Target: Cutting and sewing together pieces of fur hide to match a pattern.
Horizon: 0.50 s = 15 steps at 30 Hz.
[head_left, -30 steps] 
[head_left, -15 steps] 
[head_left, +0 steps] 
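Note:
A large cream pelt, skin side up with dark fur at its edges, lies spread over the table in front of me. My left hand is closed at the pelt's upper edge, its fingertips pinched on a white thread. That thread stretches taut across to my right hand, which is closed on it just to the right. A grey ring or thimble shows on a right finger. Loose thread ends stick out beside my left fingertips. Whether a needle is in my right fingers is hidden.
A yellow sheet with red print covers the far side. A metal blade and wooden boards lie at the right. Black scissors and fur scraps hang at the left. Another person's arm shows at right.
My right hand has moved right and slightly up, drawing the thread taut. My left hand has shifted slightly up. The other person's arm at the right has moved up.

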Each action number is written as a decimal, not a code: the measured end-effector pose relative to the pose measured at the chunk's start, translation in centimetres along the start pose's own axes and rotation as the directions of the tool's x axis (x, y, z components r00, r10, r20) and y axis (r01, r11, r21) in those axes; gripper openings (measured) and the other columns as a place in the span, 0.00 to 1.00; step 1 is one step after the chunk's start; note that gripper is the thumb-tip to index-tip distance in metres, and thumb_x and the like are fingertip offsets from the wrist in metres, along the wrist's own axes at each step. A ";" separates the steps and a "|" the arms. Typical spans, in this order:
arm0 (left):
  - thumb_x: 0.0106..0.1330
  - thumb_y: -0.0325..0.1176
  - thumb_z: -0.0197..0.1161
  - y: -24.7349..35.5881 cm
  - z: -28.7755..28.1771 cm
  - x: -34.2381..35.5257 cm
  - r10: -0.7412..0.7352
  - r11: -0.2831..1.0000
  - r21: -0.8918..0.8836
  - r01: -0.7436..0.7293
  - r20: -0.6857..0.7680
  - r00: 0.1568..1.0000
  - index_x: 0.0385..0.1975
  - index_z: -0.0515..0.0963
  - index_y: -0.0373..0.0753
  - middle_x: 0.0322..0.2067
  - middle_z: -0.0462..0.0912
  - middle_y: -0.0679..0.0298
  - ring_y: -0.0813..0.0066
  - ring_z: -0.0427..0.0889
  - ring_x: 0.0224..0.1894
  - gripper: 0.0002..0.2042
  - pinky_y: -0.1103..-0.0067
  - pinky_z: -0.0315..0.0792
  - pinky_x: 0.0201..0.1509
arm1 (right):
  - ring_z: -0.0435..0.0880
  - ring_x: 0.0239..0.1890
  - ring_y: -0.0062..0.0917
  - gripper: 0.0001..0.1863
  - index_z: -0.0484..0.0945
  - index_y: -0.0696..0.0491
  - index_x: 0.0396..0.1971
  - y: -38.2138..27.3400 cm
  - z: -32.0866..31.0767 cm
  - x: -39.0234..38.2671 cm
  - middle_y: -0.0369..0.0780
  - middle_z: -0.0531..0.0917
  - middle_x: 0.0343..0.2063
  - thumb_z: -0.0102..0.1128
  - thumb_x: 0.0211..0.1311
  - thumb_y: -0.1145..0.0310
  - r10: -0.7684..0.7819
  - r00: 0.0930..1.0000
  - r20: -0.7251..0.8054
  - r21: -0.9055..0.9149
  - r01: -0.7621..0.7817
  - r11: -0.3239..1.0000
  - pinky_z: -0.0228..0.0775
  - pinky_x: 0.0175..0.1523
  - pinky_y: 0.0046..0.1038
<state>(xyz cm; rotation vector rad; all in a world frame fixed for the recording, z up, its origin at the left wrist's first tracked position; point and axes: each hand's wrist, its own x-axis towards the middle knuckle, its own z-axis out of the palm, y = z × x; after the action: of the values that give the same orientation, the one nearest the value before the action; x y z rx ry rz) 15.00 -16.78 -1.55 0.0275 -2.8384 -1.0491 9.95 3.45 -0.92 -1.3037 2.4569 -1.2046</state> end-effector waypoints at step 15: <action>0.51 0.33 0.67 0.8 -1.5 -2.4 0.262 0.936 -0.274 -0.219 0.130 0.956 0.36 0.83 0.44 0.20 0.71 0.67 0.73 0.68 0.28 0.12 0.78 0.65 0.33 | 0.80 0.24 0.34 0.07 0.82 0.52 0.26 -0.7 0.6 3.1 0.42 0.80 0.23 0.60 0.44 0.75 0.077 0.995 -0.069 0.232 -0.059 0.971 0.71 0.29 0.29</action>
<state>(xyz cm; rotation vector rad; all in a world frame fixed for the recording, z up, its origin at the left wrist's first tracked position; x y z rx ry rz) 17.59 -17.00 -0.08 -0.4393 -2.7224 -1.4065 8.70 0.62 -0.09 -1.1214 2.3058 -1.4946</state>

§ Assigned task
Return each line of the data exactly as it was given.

§ Result of the exercise
Target: Cutting and sewing together pieces of fur hide to match a pattern.
Horizon: 0.50 s = 15 steps at 30 Hz.
[head_left, -30 steps] 
[head_left, -15 steps] 
[head_left, +0 steps] 
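Note:
A large cream pelt, skin side up with dark fur at its edges, lies spread over the table in front of me. My left hand is closed at the pelt's upper edge, its fingertips pinched on a white thread. That thread stretches taut across to my right hand, which is closed on it just to the right. A grey ring or thimble shows on a right finger. Loose thread ends stick out beside my left fingertips. Whether a needle is in my right fingers is hidden.
A yellow sheet with red print covers the far side. A metal blade and wooden boards lie at the right. Black scissors and fur scraps hang at the left. Another person's arm shows at right.
My right hand has moved right and slightly up, drawing the thread taut. My left hand has shifted slightly up. The other person's arm at the right has moved up.
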
Each action number is written as a decimal, not a code: the measured end-effector pose relative to the pose measured at the chunk's start, translation in centimetres along the start pose's own axes and rotation as the directions of the tool's x axis (x, y, z components r00, r10, r20) and y axis (r01, r11, r21) in those axes; gripper openings (measured) and the other columns as a place in the span, 0.00 to 1.00; step 1 is one step after the chunk's start; note that gripper is the thumb-tip to index-tip distance in metres, and thumb_x and the like are fingertip offsets from the wrist in metres, along the wrist's own axes at each step. A ";" separates the steps and a "|" the arms. Typical spans, in this order:
arm0 (left):
  - thumb_x: 0.0106..0.1330
  - thumb_y: -0.0325..0.1176
  - thumb_z: -0.0197..0.1161
  - y: -24.7349..35.5881 cm
  - z: -28.7755..28.1771 cm
  - x: -34.2381..35.5257 cm
  - r10: -0.7412..0.7352
  - r11: -0.2831..1.0000
  - r21: -0.8918..0.8836
  - r01: -0.7436..0.7293
  - r20: -0.6857..0.7680
  - r00: 0.1568..1.0000
  - index_x: 0.0385..0.1975
  - index_z: -0.0515..0.0963
  - index_y: -0.0373..0.0753
  - middle_x: 0.0322..0.2067
  - middle_z: -0.0462..0.0912
  - middle_y: -0.0679..0.0298
  - ring_y: -0.0813..0.0066
  - ring_z: -0.0427..0.0889
  - ring_x: 0.0224..0.1894
  - gripper: 0.0002..0.2042
  - pinky_y: -0.1103..-0.0067
  - pinky_z: -0.0315..0.0792
  - pinky_x: 0.0201..0.1509
arm1 (right):
  - ring_z: -0.0435..0.0880
  - ring_x: 0.0239..0.1890
  - ring_y: -0.0062..0.0917
  - gripper: 0.0001..0.1863
  - index_z: -0.0484..0.0945
  - index_y: -0.0696..0.0491
  - index_x: 0.0396..0.1971
  - y: -38.2138..27.3400 cm
  - z: -32.0866..31.0767 cm
  - x: -39.0234..38.2671 cm
  - middle_y: -0.0369..0.0780
  - middle_z: -0.0531..0.0917
  - middle_x: 0.0343..0.2063
  - thumb_z: -0.0102..0.1128
  - thumb_x: 0.0211..0.1311
  - thumb_y: -0.1145..0.0310
  - r10: -0.7684..0.7819
  - r00: 0.0930..1.0000
  - r20: -0.7251..0.8054
  - r21: -0.9055..0.9149
  - r01: -0.7621..0.7817
  - r11: -0.3239..1.0000
  - pinky_z: -0.0228..0.0775
  - pinky_x: 0.0175..0.1523
  - pinky_y: 0.0046..0.1038
<state>(xyz cm; rotation vector rad; all in a world frame fixed for the recording, z up, its origin at the left wrist's first tracked position; point and axes: each hand's wrist, its own x-axis towards the middle knuckle, its own z-axis out of the palm, y = z × x; after the action: of the values that give the same orientation, the one nearest the value before the action; x y z rx ry rz) 15.00 -16.78 -1.55 0.0275 -2.8384 -1.0491 9.95 3.45 -0.92 -1.3037 2.4569 -1.2046</state> end-effector waypoints at step 15: <action>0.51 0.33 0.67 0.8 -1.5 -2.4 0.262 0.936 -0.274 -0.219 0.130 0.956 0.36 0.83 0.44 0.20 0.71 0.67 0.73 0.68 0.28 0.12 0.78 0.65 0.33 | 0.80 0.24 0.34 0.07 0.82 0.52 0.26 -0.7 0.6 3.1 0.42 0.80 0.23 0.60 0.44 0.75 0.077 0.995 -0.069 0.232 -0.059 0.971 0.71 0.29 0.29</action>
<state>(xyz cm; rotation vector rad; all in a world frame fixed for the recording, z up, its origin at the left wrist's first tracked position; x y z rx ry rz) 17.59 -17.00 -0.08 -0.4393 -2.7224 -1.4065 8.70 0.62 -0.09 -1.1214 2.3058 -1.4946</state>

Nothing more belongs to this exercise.